Aspectos Processuais e Penas
A ação penal é pública incondicionada, o que significa que o Ministério Público é o titular da ação e não depende de representação da vítima para iniciar o processo.
As penas previstas são:
Doloso (Caput): Detenção, de 1 a 3 anos, ou multa. Devido à pena mínima ser de 1 ano, é cabível a Suspensão Condicional do Processo (Sursis Processual), prevista no Art. 89 da Lei nº 9.099/95, se o réu preencher os requisitos.
Culposo (Parágrafo Único): Detenção, de 2 meses a 1 ano. Sendo a pena máxima de 1 ano, trata-se de uma Infração de Menor Potencial Ofensivo, submetida ao rito do Juizado Especial Criminal (JECRIM), permitindo institutos como a Transação Penal e a composição civil dos danos.
Se o resultado culposo gerar lesão corporal grave ou morte, as penas de lesão culposa ou homicídio culposo serão aplicadas em concurso formal com o crime do Art. 280, p. único, ou absorvidas se a finalidade da norma for puramente a proteção da saúde pública. Se o resultado for doloso (dolo eventual quanto à morte/lesão), haverá concurso material ou o crime de perigo será absorvido pelo crime de dano mais grave.
5. Conclusão e Recomendações para a Prática Farmacêutica
O Artigo 280 do Código Penal Brasileiro representa um pilar fundamental da segurança sanitária, impondo um rigoroso dever de cuidado a todos os profissionais envolvidos no fornecimento de medicamentos. O controle de perigo abstrato visa evitar que erros no aviamento de receitas se transformem em tragédias de saúde pública e individual.
Para mitigação dos riscos penais e éticos, os estabelecimentos farmacêuticos e os Farmacêuticos Responsáveis Técnicos devem:
Implementar POPs Rígidos: Desenvolver e aplicar Procedimentos Operacionais Padrão para cada etapa da dispensação, incluindo a triagem da receita, a separação do medicamento e, crucialmente, a conferência final.
Educação Continuada: Promover treinamento regular para toda a equipe de dispensação sobre farmacologia, nomenclatura de medicamentos, regras de intercambialidade e protocolos de segurança.

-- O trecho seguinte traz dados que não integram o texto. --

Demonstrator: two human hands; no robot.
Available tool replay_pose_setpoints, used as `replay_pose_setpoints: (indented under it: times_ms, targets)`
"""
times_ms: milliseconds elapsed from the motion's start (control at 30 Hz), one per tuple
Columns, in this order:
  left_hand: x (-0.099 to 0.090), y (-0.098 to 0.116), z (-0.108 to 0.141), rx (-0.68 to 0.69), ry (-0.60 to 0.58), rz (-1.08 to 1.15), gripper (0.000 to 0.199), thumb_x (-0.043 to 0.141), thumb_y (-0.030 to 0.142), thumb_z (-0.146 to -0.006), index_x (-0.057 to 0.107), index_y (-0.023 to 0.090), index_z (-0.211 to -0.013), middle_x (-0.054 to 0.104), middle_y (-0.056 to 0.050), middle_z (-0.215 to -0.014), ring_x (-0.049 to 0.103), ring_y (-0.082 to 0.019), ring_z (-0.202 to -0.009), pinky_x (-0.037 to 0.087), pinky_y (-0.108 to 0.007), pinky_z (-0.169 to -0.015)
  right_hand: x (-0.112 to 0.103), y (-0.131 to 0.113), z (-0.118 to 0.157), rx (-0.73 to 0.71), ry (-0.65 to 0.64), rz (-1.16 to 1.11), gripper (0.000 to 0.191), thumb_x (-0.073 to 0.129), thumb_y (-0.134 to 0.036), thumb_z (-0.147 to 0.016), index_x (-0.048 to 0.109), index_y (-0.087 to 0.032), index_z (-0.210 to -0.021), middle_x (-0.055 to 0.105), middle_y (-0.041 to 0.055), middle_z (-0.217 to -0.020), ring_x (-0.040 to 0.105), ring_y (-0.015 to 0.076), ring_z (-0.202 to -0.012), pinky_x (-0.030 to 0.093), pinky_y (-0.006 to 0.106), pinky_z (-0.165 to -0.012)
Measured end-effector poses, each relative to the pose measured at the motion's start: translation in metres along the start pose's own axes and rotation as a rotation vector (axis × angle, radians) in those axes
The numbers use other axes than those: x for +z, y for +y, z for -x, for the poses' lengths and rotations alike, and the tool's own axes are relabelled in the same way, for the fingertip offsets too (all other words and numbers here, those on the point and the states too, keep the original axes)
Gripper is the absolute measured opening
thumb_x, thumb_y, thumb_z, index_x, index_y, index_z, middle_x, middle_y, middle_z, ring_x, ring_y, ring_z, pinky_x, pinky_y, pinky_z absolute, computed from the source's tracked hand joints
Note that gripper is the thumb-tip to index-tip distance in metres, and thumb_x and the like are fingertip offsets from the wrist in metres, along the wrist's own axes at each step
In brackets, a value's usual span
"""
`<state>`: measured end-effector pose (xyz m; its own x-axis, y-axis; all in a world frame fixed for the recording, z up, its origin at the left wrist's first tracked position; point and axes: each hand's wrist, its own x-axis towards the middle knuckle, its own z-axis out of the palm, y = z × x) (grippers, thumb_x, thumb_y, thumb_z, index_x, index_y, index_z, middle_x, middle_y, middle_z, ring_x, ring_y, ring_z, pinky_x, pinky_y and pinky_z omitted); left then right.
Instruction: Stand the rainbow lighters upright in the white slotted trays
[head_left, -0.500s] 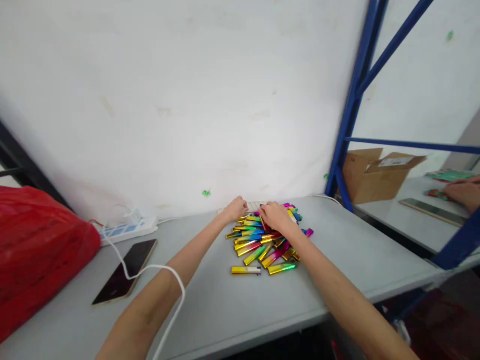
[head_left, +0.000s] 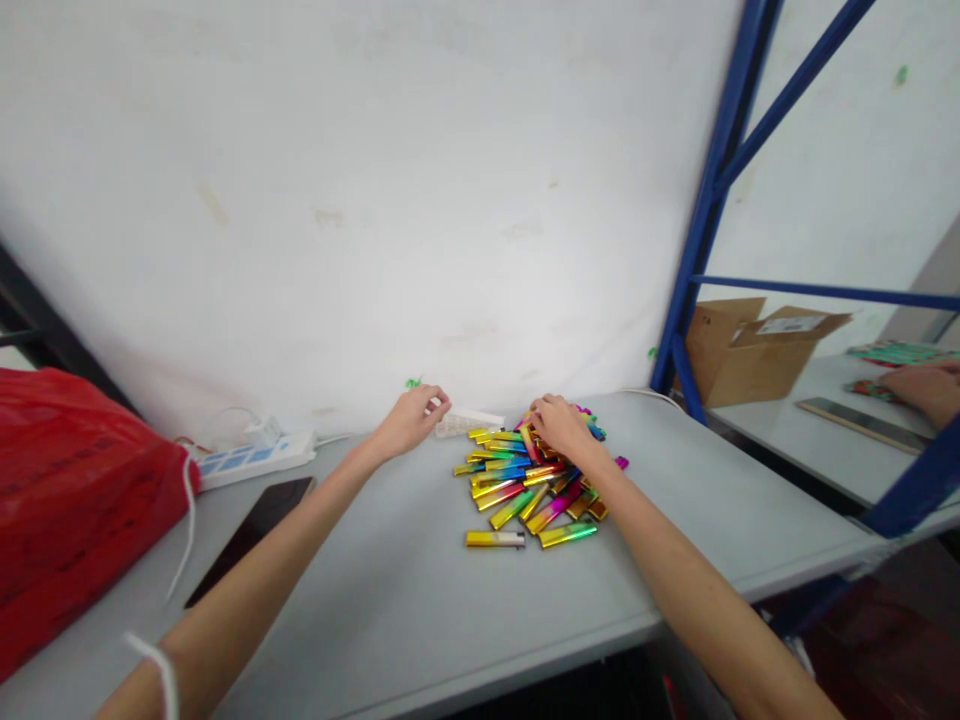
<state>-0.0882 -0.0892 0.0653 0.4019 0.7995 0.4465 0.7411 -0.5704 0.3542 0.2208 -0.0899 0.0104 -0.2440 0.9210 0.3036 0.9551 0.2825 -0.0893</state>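
My left hand (head_left: pixel 415 418) curls loosely near the white slotted piece (head_left: pixel 466 421), my right hand (head_left: pixel 561 428) touches the shiny lighters (head_left: pixel 506 465) heaped toward the bench's (head_left: pixel 390 600) back edge, and I cannot tell whether either grips anything.

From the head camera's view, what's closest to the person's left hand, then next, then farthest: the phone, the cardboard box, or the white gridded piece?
From the left hand:
1. White gridded piece, just right of the fingers.
2. Phone, to the left, partly behind the forearm.
3. Cardboard box, far right, beyond the blue frame.
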Motion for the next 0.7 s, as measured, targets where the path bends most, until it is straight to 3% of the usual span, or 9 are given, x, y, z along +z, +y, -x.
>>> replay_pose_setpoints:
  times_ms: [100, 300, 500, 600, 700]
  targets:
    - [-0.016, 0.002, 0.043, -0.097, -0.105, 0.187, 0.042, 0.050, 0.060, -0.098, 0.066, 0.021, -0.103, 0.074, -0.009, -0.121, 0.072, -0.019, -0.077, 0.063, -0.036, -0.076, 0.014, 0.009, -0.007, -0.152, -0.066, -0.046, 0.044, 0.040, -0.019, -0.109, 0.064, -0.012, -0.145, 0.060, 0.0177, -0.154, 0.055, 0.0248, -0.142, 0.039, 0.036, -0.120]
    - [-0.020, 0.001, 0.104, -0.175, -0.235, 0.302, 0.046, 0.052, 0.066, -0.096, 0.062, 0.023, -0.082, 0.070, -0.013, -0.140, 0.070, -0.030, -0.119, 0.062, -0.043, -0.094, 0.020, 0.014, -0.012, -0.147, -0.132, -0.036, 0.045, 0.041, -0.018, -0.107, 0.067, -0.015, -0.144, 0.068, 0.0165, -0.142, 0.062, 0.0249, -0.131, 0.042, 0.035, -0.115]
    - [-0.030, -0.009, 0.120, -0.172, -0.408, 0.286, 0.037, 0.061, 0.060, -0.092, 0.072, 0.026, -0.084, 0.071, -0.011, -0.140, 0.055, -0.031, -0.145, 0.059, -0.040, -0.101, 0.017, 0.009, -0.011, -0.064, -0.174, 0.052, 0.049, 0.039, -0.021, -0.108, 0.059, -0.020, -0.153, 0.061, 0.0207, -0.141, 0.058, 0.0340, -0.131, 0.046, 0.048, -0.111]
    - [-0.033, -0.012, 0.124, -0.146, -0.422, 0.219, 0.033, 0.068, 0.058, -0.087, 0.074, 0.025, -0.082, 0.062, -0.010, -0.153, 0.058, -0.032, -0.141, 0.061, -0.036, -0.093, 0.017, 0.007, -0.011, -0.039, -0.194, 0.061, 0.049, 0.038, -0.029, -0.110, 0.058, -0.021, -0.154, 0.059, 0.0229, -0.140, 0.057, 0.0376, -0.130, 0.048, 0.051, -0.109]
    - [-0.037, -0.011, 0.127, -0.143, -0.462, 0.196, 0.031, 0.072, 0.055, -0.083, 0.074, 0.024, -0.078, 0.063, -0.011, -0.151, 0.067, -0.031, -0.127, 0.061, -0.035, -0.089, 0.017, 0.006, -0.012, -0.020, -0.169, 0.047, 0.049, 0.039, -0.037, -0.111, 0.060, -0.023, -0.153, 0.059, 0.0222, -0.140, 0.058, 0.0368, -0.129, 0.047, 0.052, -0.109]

Tecnologia e Automação: Utilizar sistemas de código de barras ou RFID para validar a separação do medicamento correto em relação à receita, reduzindo o erro humano.
Cultura de Segurança: Criar um ambiente onde o erro seja reportado e analisado para prevenir reincidências, e onde a conferência dupla seja uma prática padrão e não uma exceção.

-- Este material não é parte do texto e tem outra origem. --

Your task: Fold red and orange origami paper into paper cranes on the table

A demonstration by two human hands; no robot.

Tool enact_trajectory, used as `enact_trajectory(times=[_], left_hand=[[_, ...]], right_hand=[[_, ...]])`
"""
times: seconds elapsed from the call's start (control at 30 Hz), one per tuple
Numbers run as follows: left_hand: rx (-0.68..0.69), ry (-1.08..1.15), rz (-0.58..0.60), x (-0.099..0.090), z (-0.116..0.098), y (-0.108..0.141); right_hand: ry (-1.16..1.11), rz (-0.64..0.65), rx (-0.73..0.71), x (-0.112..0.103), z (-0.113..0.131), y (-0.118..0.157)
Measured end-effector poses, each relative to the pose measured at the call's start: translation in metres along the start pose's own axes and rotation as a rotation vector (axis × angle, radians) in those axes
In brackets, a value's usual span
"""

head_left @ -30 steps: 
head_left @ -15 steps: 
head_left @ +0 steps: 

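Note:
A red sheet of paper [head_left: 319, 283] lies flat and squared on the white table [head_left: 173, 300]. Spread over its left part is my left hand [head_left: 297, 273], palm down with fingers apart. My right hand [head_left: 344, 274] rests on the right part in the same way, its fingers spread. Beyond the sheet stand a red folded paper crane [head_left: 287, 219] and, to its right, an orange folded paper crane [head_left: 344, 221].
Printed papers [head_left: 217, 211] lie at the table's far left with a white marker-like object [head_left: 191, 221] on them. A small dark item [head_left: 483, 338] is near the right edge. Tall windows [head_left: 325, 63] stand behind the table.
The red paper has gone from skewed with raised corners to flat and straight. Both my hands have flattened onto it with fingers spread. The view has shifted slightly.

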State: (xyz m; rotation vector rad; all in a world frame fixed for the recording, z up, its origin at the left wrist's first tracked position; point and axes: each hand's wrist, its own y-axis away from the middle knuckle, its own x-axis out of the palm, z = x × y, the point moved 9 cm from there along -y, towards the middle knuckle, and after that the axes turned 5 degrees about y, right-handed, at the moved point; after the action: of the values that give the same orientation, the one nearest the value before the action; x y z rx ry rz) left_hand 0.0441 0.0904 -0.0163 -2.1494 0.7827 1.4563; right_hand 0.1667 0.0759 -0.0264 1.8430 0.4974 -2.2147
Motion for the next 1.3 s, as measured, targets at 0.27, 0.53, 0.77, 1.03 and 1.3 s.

Atenção Farmacêutica: O momento da dispensação deve ser um ato de Atenção Farmacêutica, onde o farmacêutico interage com o paciente, explica a posologia e verifica se o medicamento corresponde à sua necessidade e à prescrição, agindo como a última barreira de segurança.
A responsabilidade técnica é uma prerrogativa que carrega o peso do dever de garante. O desconhecimento da lei ou a confiança cega na equipe não eximem o profissional de suas obrigações penais. O cumprimento rigoroso da prescrição médica, em conformidade com as normas sanitárias, é a única via para assegurar a integridade da saúde pública e a proteção de todos os envolvidos na cadeia do medicamento.